2 min read

A Letter from the President and the Big F's

The Metropolitan Transit Authority (MTA) has posted the results of the 2nd Rider Report Card and the B Line received an overall C grade from just 2,203 commuters. Everyone else was probably too busy running from the rats. (According to Gridskipper, Washington, D.C. may have their political rat races, but we’ve got the real deal.)

While it is normally a good thing that the MTA is concerned about what riders think of the NYC Transit Authority’s service, this survey appears to be just false concern. In his summary letter, President Howard H. Roberts, lists the top ten priorities that B train riders are looking for when they ride the subway.

Read more about how the MTA Rider Report stacked up.
The Rider Report Card main page with the Letter, Ratings, and Improvements Wanted Most simply lists the results of the survey. There was no information about how the MTA plans on improving service.

The Brooklyn blogger, known as Chicken Underwear, at What You Do Not Know Because You Are Not Me noted the mess that is created by what he says is just, basically, a waste of paper.

I can suggest one hundred better ways that the MTA could have spent the money they used to run this survey. Here’s one: compensate those people who have had items stolen from them on the subway. (Later, you’ll see why I chose to mention this one out of the hundred ways.) That would be a great way for them to start building some good will and you can bet that if they had to pay out every time someone got robbed, that the MTA would do something drastic to reduce this sort of crime.

The report card doesn’t bring out anything new that we all don’t already know. In fact, this is not a report card at all, but is merely a rider perception list.
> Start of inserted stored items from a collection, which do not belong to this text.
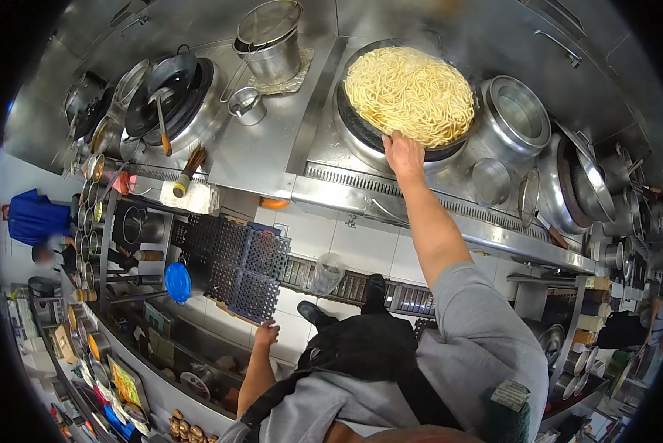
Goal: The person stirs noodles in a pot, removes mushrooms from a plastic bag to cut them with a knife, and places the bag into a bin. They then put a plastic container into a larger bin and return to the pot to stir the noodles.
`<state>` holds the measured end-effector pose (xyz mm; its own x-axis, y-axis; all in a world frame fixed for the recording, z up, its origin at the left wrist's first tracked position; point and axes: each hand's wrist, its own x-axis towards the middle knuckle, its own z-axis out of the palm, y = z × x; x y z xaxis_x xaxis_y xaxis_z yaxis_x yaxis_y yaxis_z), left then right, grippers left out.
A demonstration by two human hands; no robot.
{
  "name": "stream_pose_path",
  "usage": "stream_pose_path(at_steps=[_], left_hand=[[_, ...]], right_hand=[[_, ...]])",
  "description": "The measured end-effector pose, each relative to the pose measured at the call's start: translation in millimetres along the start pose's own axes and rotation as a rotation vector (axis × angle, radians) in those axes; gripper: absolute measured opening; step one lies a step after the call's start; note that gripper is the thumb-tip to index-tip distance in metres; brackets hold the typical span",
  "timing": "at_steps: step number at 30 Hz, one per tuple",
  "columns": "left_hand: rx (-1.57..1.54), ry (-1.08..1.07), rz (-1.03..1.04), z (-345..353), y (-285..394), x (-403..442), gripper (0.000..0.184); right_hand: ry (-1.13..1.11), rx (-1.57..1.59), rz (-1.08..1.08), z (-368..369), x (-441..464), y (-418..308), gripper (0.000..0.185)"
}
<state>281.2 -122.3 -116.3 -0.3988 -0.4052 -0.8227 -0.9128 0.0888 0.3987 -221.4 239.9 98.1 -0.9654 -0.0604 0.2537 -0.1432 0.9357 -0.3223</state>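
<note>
A large heap of pale yellow noodles (412, 92) fills a wide dark wok (357, 131) on the steel range. My right hand (404, 155) is at the wok's front rim, against the near edge of the noodles. Its fingers are bent closed; whether they grip the rim or pinch noodles is hidden. Low beside my body, away from the range, hangs my left hand (267, 334). Its fingers are loosely curled, and nothing shows in them.
Right of the noodles are a round steel pot (520, 114) and a strainer (529, 196). To the left stand a pot (276, 63) under a sieve, a small steel cup (247, 107) and another wok (161, 81) holding a ladle. A plastic bag (328, 273) lies on the floor.
</note>
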Motion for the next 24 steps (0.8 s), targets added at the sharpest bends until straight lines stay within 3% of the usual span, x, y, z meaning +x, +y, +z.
stream_pose_path(at_steps=[7,9,11,13,14,16,24], left_hand=[[-0.043,-0.107,-0.243,-6,-100,-10,0.046],[0.254,-0.284,0.011,-8,-130,-3,0.043],[0.279,-0.280,0.028,-10,-130,-7,0.042],[0.430,-0.314,0.323,-16,-131,-3,0.041],[0.431,-0.312,0.323,-14,-115,-10,0.041],[0.015,-0.045,-0.256,-4,-63,-31,0.044],[0.020,-0.053,-0.130,7,-8,-13,0.049]], right_hand=[[0.015,0.026,-0.056,4,0,9,0.025],[0.014,0.055,-0.085,1,-1,10,0.025],[0.012,0.046,-0.088,3,-1,12,0.025],[0.012,0.040,-0.090,4,-1,12,0.025],[-0.001,0.040,-0.083,4,-1,12,0.024],[-0.014,0.040,-0.078,3,-1,12,0.024],[0.012,0.038,-0.083,1,-1,13,0.028]])
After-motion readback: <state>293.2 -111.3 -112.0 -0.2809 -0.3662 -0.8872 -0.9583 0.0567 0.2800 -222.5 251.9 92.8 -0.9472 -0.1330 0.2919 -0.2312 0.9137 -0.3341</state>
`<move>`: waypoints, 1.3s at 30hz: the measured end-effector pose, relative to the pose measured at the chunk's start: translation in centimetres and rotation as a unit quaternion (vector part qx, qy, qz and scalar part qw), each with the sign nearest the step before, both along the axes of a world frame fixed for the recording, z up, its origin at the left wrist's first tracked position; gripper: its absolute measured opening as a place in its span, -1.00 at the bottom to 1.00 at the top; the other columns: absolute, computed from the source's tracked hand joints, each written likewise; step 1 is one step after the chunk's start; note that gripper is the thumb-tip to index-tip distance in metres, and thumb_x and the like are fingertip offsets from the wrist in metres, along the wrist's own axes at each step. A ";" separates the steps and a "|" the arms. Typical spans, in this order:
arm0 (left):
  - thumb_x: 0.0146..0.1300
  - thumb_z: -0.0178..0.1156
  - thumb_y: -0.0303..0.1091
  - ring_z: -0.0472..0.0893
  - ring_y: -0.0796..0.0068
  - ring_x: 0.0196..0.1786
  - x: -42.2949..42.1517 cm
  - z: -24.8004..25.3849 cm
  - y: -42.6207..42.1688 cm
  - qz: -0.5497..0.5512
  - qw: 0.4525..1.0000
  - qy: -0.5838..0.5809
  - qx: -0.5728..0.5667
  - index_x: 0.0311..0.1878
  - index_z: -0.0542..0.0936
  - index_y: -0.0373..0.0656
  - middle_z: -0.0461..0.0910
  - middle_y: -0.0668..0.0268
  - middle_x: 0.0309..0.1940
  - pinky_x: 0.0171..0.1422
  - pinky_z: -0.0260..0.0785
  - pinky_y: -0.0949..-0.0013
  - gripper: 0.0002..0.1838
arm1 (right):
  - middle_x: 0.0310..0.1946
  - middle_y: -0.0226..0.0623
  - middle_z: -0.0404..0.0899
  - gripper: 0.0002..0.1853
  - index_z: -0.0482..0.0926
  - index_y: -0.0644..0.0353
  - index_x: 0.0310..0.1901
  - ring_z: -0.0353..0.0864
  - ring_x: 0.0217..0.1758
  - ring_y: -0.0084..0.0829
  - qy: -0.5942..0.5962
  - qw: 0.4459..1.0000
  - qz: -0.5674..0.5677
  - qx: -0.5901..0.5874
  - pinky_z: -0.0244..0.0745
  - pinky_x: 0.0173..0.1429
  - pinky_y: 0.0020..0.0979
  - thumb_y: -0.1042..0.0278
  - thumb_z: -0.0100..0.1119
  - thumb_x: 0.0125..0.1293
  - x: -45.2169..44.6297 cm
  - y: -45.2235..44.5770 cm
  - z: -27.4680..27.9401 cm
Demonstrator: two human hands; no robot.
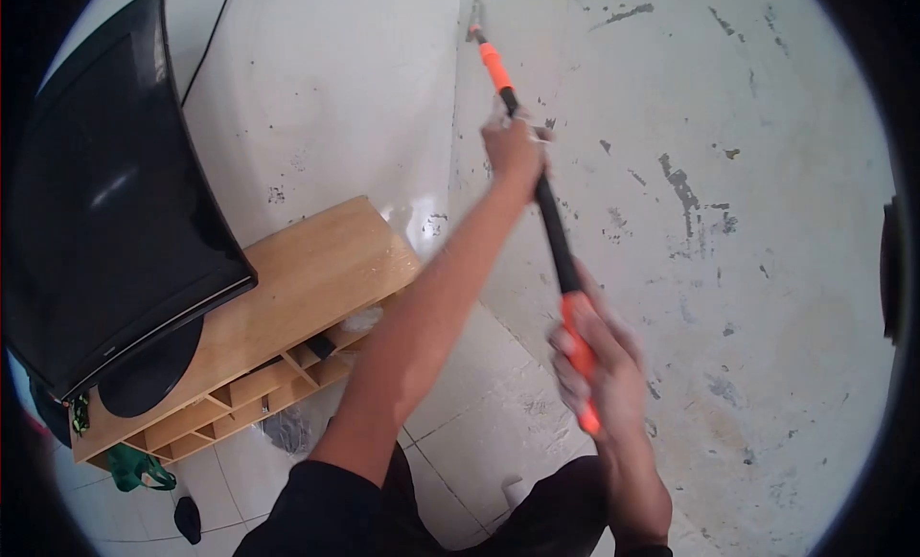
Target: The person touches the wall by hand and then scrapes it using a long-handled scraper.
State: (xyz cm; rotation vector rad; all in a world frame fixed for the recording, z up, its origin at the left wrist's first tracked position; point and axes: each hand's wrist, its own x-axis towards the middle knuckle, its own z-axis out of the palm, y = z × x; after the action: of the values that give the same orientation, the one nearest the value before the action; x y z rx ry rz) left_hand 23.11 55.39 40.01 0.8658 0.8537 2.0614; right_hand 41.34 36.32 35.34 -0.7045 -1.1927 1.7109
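A long-handled scraper (557,233) with a black shaft and orange sections slants up across the view. Its narrow metal head (475,21) is at the top, against or close to the pale wall (805,298); I cannot tell whether it touches. My left hand (516,153) is wrapped round the upper shaft, with whitish dust on its fingers. Lower down, my right hand (606,365) grips the orange end of the handle, slightly blurred. Grey patches of chipped paint mark the wall around both hands.
On the left, a black television (115,193) stands on a wooden TV stand (321,246) with open compartments. A black cable (209,49) hangs behind it. A green bag (137,469) and a dark shoe-like object (188,521) are by the stand on the tiled floor (446,480).
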 end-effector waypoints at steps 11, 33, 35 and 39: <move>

If the MTA heads wanted to know what riders feel or perceive, they might just try riding the subway. For $2 and a couple of hours spent riding to various destinations all over the city (including every borough) they could have gotten all the information they needed.

But, maybe they are too afraid to take the subway themselves. I can completely understand that. When I had my iPhone stolen on the B train a few months ago, I went through secondary victimization when everyone told me that I’m not supposed to “display” my cellphone. Does anyone know a class action lawyer willing to help out?

Fear of having their PDAs ripped out of their hands may be one of the reasons why some MTA officials don’t want to take the subway to get a real perception of what it means to be a NYC subway rider. Whatever the million reasons they have for not wanting to use the subway every day, they seem to have no clue about what the riders think (hence, this useless survey).

I guess they are, also, not reading the endless blogs, news articles, complaint letters, police reports, and phone logs that are coming into their offices each and every second of the day.

These “report cards” do not list any information about improvements that will be made. There is no mention about changes or goals to be met. There’s not even a “we want to improve our service, so that you can be happy” comment!

Like Chicken Underwear, I give the MTA Rider Report Card a big ‘F'(written in red permanent ink). But unlike Chicken Underwear, this F comes from my teacher’s perspective and stands for Failure, not What The F. Either way, we hope the MTA gets the message.